Я накинул веревку на шею Фэйки и, также как и вчера, привязывал ее к борту фургона.

— Будет ли необходимо приковать Тебя цепью? — спросил Минкон у Тулы.

— Нет, Господин, — ответила рабыня.

— А вот это уже мне решать, — объявил он и, взяв из кузова фургона цепь, ту самую на который она провела ночь у колеса повозки, тяжелым замком закрепил ее на шее девушки.

Второй конец цепи возница зафиксировал висячим замком на крепком центральном кольце на задке своей повозки. Теперь Тула будет идти вслед за фургоном, прикованная к нему за шею.

— Да, Господин, — признала она, улыбаясь и опуская голову.
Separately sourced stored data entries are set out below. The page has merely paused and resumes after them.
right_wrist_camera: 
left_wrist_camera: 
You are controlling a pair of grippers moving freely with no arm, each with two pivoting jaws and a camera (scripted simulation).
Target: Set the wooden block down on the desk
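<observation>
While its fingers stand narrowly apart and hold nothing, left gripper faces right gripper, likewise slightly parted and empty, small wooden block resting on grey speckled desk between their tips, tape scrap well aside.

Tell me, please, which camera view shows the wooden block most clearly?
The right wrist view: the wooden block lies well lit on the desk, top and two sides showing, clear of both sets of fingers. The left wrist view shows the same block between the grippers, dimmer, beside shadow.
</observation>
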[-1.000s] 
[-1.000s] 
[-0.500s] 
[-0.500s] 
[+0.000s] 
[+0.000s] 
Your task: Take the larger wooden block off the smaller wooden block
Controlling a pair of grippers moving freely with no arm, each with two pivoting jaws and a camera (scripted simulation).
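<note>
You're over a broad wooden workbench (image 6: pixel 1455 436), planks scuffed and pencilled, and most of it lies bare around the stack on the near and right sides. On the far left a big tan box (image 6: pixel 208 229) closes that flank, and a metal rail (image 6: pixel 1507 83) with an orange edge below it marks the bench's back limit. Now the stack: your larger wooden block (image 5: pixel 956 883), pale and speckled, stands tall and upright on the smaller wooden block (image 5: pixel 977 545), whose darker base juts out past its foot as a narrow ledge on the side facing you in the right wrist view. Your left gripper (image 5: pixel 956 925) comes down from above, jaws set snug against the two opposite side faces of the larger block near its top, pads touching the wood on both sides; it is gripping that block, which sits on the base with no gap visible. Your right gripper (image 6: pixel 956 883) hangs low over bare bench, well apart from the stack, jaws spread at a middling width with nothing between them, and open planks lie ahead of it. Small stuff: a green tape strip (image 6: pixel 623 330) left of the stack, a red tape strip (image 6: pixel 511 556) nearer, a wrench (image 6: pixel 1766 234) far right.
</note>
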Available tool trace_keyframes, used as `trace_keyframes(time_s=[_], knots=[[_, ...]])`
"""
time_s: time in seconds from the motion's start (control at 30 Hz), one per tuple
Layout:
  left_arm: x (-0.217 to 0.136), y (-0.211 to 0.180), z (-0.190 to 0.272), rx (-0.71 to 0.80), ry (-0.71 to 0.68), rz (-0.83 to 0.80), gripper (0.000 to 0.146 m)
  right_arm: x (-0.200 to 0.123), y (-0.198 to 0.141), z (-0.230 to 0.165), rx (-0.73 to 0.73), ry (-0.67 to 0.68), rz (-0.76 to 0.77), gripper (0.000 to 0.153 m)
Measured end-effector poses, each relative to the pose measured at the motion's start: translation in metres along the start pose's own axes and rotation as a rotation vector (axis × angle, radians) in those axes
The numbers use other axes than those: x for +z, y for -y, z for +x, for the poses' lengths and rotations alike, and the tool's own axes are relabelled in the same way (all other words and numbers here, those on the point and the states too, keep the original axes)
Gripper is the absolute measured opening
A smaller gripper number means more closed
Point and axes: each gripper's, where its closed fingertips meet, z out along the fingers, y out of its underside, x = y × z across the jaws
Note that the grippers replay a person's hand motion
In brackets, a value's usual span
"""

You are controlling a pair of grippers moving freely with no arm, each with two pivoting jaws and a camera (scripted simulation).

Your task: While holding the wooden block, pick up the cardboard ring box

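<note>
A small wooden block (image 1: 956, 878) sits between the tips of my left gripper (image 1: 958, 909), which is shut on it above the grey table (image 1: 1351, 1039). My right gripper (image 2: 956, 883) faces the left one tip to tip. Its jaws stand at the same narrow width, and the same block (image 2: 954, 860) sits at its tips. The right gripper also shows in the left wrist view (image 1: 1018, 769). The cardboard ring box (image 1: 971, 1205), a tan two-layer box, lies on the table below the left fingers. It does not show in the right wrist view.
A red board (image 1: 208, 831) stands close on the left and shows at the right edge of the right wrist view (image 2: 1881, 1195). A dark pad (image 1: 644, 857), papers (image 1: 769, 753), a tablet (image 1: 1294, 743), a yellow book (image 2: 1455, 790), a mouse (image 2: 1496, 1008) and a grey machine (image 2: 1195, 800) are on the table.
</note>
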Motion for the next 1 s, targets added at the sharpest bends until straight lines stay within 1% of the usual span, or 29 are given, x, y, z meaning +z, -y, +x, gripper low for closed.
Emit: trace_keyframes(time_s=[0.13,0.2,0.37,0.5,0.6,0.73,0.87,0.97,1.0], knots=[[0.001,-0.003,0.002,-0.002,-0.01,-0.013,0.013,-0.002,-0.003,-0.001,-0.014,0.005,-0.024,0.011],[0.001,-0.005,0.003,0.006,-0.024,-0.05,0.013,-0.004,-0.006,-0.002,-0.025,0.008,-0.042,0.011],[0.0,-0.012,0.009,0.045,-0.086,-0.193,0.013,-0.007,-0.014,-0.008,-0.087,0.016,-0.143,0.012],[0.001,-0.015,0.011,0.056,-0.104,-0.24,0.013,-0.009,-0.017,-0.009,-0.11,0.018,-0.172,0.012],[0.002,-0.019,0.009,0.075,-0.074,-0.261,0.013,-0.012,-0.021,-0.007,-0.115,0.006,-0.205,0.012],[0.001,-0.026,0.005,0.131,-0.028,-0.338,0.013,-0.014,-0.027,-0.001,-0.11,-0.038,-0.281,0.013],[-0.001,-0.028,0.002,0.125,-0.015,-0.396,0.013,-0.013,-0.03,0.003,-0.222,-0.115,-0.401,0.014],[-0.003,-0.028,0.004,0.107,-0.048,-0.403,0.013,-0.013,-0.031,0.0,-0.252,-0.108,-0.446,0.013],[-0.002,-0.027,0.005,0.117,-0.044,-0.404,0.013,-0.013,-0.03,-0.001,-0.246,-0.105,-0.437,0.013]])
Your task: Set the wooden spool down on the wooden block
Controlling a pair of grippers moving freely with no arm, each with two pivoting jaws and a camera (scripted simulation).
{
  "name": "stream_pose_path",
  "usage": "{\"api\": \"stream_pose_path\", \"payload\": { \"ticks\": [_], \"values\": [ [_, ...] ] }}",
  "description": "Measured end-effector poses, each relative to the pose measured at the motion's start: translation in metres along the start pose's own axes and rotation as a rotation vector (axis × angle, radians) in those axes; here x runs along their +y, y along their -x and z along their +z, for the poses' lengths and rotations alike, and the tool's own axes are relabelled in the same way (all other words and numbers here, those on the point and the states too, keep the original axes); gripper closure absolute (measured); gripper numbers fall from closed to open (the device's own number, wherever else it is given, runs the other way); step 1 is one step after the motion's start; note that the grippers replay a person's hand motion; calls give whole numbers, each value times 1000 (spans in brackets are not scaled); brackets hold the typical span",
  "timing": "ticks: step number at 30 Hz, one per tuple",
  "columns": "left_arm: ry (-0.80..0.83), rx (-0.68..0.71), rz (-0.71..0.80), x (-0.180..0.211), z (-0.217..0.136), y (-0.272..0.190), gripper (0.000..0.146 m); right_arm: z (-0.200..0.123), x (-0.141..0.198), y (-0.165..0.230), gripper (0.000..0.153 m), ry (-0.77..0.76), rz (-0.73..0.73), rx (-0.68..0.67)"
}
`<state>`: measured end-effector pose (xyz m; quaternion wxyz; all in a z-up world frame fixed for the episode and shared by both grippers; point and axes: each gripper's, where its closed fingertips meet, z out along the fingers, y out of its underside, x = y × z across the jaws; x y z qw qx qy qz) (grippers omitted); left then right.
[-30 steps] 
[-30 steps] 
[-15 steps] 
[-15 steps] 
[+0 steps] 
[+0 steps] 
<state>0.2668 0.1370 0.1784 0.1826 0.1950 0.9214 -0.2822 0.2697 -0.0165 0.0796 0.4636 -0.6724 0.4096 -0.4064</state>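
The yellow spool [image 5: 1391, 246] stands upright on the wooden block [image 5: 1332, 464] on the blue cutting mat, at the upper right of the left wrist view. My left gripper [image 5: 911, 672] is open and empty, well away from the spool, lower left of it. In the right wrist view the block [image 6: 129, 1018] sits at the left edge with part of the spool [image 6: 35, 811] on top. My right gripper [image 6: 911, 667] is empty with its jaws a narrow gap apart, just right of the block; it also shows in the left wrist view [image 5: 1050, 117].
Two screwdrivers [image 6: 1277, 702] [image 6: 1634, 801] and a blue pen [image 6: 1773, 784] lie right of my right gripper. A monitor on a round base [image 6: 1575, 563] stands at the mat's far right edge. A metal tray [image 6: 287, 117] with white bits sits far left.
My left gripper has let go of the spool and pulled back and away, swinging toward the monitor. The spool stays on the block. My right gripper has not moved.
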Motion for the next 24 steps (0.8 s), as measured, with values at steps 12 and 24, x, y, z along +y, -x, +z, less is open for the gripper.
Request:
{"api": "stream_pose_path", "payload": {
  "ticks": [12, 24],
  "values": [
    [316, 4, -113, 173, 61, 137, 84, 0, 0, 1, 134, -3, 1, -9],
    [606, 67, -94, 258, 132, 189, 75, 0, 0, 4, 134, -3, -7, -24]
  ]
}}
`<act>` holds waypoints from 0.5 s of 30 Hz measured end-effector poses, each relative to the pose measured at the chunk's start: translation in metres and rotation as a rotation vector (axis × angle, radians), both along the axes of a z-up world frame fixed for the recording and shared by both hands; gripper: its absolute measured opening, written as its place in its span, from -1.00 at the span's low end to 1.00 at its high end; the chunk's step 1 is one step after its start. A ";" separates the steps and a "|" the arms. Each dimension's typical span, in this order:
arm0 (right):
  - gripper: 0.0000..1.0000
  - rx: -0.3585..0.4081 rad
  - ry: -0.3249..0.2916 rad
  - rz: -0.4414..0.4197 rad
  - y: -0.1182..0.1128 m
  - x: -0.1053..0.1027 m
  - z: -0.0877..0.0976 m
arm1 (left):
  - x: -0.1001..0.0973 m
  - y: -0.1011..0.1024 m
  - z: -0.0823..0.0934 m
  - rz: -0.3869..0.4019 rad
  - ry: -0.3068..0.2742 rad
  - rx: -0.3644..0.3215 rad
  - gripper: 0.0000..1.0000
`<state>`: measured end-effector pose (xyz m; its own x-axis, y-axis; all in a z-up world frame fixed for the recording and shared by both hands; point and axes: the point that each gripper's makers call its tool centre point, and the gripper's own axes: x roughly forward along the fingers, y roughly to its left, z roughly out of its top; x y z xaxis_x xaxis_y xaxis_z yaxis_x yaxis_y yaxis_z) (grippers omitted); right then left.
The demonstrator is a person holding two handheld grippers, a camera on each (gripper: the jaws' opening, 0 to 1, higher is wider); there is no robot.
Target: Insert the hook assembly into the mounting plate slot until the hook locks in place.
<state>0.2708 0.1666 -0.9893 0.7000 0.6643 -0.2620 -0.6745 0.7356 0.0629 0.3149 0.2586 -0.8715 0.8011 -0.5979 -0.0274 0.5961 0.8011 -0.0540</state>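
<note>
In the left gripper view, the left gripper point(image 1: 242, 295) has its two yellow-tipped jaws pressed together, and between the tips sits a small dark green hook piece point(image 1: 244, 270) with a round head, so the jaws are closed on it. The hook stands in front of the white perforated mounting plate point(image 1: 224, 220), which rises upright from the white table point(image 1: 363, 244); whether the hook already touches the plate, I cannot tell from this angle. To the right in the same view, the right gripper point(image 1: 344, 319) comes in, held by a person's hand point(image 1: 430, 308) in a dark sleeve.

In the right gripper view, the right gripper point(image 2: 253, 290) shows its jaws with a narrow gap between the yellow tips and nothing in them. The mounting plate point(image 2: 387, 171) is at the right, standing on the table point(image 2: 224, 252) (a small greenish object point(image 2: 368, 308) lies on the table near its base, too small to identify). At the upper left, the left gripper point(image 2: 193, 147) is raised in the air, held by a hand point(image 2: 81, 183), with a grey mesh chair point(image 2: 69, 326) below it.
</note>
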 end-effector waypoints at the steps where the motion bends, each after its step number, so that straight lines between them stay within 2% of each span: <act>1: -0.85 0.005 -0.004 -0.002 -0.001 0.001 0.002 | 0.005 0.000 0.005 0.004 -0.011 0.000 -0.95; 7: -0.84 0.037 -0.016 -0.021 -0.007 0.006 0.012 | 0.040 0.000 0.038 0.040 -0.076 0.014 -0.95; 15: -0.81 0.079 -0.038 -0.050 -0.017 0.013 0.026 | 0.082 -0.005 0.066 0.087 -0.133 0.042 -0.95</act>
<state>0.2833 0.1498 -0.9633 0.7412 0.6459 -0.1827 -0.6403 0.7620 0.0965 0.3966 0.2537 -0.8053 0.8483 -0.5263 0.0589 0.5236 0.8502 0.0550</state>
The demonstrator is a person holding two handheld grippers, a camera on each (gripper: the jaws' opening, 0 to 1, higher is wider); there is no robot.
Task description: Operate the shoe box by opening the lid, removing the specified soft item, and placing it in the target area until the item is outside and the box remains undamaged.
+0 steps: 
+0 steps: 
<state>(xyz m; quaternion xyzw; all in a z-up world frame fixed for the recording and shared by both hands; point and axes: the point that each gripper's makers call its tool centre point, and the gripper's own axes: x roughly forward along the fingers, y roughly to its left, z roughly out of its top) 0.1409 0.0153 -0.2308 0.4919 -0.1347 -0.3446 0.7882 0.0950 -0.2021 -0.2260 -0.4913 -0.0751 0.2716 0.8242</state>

Хурта забросил свои вещи в фургон. Среди них был и тяжелый, однолезвиевый аларский боевой топор. На диалекте аларов, если это кому-то интересно, этот особый вид топора называется «франциска». Кстати, те, кто близко познакомился с ним и научился его бояться, этот топор часто называют тем же именем.

Я решил, что будет разумно пройтись некоторое время пешком. Просто мне показалось, что на фургонном ящике мне, Хурте и самому вознице будет тесновато.

— Нно-о-о! — понукнул Минком своего ящера, одновременно левой рукой встряхивая поводья, а правой стегая тарлариона по спине своим длинным гибким кнутом.

Услышав резкий хлопок кнута, Тула непроизвольно вскрикнула, а Фэйка вздрогнула. Обе рабыни уже имели некоторое представление о том, чем заканчивается этот звук. Безусловно, пока только Тула на деле почувствовала, что такое удар тарларионовым кнутом, и признаться, я не завидовал ее знанию. Но, с другой стороны, Фэйка познакомилась с пятиременной гореанской рабской плетью, обычно используемой для наказания женщин и исправления их поведения. Так что, обе они знали, что мог означать резкий звук остановившейся на теле плети, по крайней мере, с точки зрения рабыни.

Фургон покачнулся и, неровными рывками начал подъем к дороге, вздрагивая каждый раз, когда колеса наезжали на камни или попадали в колеи, оставленные колесами других повозок.

— Тормози! — крикнул я Минкону, внезапно заметив кое-кого, когда мы уже подъехали к краю дороги.

Возница натянул поводья, останавливая недовольно захрапевшего тарлариона. К нам торопливо подошла свободная женщина, доселе стоявшая на обочине.